§ **Problem statement**: Work through the listing below and count the lines that hold "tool". Answer with the number alone.

§ **Source material**:
===============
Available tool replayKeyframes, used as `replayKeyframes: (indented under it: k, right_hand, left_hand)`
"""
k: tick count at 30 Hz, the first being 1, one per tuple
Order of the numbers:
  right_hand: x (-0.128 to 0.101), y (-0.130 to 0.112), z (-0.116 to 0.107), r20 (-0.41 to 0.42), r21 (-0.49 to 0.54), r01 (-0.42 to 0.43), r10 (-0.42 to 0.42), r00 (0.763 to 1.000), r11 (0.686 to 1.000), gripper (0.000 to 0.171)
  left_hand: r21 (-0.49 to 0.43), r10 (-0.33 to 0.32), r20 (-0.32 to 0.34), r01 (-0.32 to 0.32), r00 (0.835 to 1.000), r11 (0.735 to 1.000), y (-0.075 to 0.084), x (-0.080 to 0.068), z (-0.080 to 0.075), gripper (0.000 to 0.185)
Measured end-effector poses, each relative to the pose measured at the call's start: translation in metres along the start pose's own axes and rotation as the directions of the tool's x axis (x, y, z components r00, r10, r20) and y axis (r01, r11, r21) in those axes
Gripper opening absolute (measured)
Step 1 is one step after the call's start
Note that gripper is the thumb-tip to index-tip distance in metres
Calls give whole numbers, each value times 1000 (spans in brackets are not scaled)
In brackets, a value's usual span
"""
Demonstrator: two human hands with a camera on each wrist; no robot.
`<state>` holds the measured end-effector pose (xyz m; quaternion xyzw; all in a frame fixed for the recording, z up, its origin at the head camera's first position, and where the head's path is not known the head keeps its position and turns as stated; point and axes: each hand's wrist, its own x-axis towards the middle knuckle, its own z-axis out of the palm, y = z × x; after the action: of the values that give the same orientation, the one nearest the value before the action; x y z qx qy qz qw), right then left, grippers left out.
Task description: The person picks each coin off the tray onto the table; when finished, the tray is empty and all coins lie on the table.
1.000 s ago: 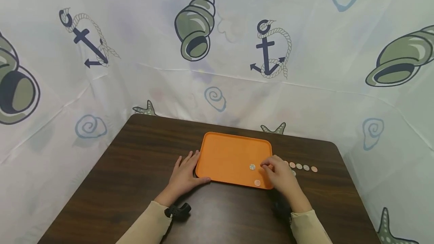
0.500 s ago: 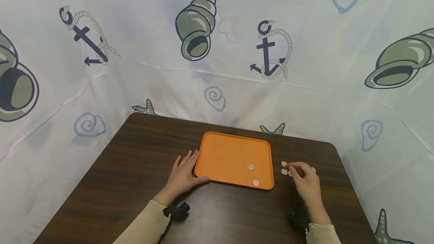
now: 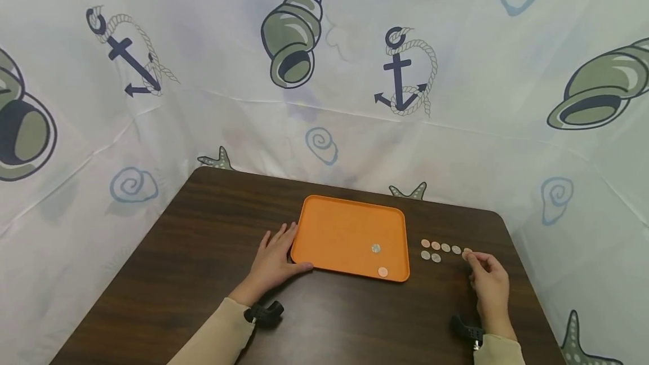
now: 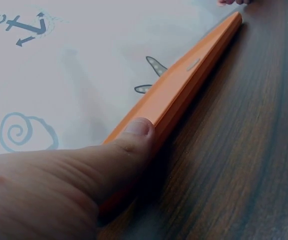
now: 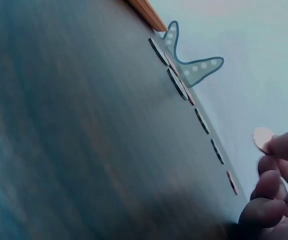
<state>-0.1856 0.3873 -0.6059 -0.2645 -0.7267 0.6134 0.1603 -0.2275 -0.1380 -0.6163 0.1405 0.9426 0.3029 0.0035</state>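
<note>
An orange tray (image 3: pixel 350 230) lies on the table, with a silver coin (image 3: pixel 376 248) and a copper coin (image 3: pixel 382 272) on its right part. My left hand (image 3: pixel 271 266) rests at its near left corner, fingers spread along the left side. In the left wrist view the thumb (image 4: pixel 134 137) presses the tray's front wall (image 4: pixel 183 97). Right of the tray, my right hand (image 3: pixel 490 283) pinches another copper coin (image 5: pixel 262 139) between thumb and fingertips. In the right wrist view that coin is raised above the table, close to the end of a row of coins (image 3: pixel 445 248).
Two silver coins (image 3: pixel 425 254) lie just in front of the row, at its tray end. The dark wooden table (image 3: pixel 355 320) reaches back to a printed curtain (image 3: pixel 345 145). Black bands (image 3: pixel 265 314) sit on both wrists.
My right hand has moved right, from over the tray's right edge, across the coins, to the far end of the row, still pinching the coin. The left hand has stayed on the tray.
</note>
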Motion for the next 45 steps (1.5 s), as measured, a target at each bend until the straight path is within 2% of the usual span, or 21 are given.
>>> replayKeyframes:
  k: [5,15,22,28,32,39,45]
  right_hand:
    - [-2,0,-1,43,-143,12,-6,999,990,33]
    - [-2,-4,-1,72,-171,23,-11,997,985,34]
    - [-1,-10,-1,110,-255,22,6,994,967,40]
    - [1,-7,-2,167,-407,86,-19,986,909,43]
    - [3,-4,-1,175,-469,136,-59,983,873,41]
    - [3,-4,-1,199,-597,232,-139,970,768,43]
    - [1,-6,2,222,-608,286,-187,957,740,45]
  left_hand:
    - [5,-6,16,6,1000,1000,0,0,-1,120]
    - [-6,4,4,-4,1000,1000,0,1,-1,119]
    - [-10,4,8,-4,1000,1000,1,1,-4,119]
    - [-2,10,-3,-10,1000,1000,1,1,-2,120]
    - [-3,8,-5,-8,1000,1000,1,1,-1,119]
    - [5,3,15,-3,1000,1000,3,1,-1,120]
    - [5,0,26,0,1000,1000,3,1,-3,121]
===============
§ **Answer to this problem**: 2